Lifting Up the Faith Down Under

How the University of Notre Dame in Australia is inspiring a new generation.

St. Benedict Catholic Church on the Sydney, Australia, campus offers daily Mass. University of Notre Dame Australia
St. Benedict Catholic Church on the Sydney, Australia, campus offers daily Mass. University of Notre Dame Australia (photo: University of Notre Dame Australia)

Across the campuses of the University of Notre Dame in Australia (UNDA), the Catholic faith permeates each and every classroom and course. Deep questions are being asked, and the truth and beauty of the Catholic faith is being discovered.

“We are unapologetically Catholic in all that we do,” said Michael Quinlan, dean of the university’s law school. “This does not mean that we force-feed students an exclusive diet of Catholic intellectual thought. It does mean that we do not ignore it, and where it fits, we talk about it.”

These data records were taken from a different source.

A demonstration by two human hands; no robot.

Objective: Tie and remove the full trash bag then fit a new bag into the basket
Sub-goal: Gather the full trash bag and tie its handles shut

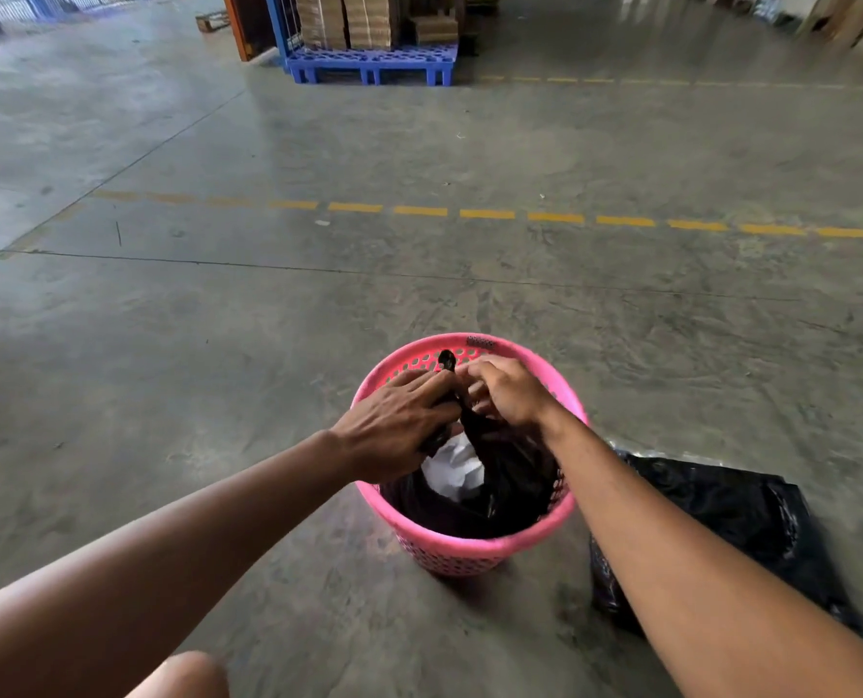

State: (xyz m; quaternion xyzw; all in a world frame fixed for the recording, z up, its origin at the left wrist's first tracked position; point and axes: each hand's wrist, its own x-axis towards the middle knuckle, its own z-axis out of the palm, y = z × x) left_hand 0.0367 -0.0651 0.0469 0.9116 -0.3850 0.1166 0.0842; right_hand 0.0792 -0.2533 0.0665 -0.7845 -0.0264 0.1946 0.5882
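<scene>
A pink perforated basket [469, 546] stands on the concrete floor in front of me. Inside it sits a full black trash bag [510, 476] with white paper [454, 468] showing through its mouth. My left hand [394, 425] and my right hand [507, 390] meet over the basket's far side, each gripping a gathered strip of the bag's top. One black end of the bag pokes up between my fingers. A flat, folded black bag [721, 501] lies on the floor to the right of the basket, partly behind my right forearm.
A dashed yellow line [487, 214] crosses the floor beyond the basket. Far back stands a blue pallet [374, 63] stacked with cardboard boxes, beside a blue rack post. My knee [182, 677] shows at the bottom edge.
</scene>
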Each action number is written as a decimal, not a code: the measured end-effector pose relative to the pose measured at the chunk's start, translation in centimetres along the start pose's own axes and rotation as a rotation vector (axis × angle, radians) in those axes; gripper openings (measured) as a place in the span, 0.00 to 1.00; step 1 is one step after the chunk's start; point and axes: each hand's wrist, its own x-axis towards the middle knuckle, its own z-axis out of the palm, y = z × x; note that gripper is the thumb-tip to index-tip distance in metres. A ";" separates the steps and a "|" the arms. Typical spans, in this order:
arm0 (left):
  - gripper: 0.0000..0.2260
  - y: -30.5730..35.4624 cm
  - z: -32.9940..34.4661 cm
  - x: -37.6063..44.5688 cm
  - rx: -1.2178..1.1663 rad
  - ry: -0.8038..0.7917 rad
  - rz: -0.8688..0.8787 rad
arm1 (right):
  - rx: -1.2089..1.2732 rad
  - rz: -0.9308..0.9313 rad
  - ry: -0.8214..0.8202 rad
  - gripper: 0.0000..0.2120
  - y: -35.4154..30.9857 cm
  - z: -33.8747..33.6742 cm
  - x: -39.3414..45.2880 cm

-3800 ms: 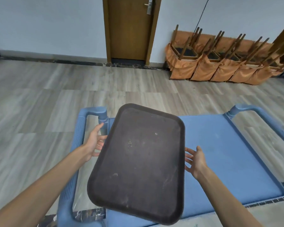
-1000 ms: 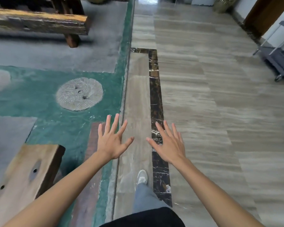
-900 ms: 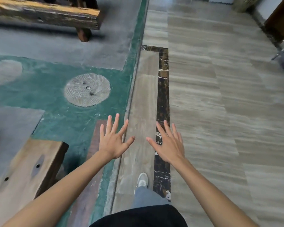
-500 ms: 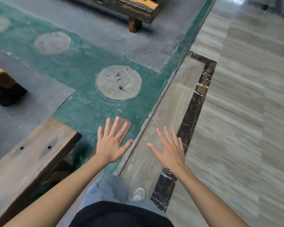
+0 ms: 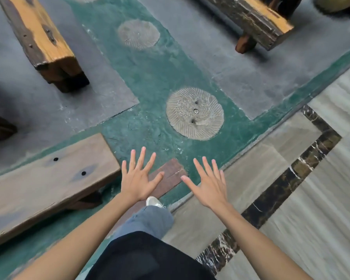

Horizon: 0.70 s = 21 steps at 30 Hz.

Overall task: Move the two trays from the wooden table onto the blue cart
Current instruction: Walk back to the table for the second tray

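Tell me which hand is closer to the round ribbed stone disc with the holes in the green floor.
Right. The right hand is spread open just below the disc, nearly under it. The left hand is also open and empty, below the disc and further to its left.

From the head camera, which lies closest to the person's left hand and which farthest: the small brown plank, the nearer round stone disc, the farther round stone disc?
From the left hand:
1. Small brown plank, on the floor just right of the thumb.
2. Nearer round stone disc, ahead and to the right.
3. Farther round stone disc, farther ahead, near the frame's top.
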 end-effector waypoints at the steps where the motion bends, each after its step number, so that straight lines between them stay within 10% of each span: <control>1: 0.35 -0.5 -0.2 1.3 -0.009 0.004 -0.014 | -0.019 -0.014 -0.008 0.43 -0.7 -0.2 2.1; 21: 0.36 -11.5 -10.2 11.7 -0.204 0.137 -0.589 | -0.205 -0.614 -0.177 0.43 -22.4 -7.3 27.5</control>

Founded in 1989, UNDA was Australia’s first Catholic university. The school currently has three campuses, with seven colleges across the country and 11,000 students from myriad faith traditions. The school’s Sydney campus is the largest, with 4,000 students. The school has no official ties to the University of Notre Dame in South Bend, Indiana, other than they honor the Blessed Mother under the same patronage.

 

Catholic to the Core

At the heart of the school’s education is the Logos program: a series of classes in the areas of philosophy, theology and ethics that all undergraduate students, regardless of major, are required to take.

“There are more than 150 modules [seminars] to choose from,” explained Christian Brugger, dean of the School of Philosophy and Theology in Sydney. “These include seminars on relativism, seven deadly sins, technology, deep ecology and the ‘Four Last Things,’ just to name a few.”

Brugger explained that each module is taught by the School of Theology and Philosophy and is three hours long. The first hour is a lecture in a big-classroom setting, and the other two hours are geared towards smaller, interactive-group discussions.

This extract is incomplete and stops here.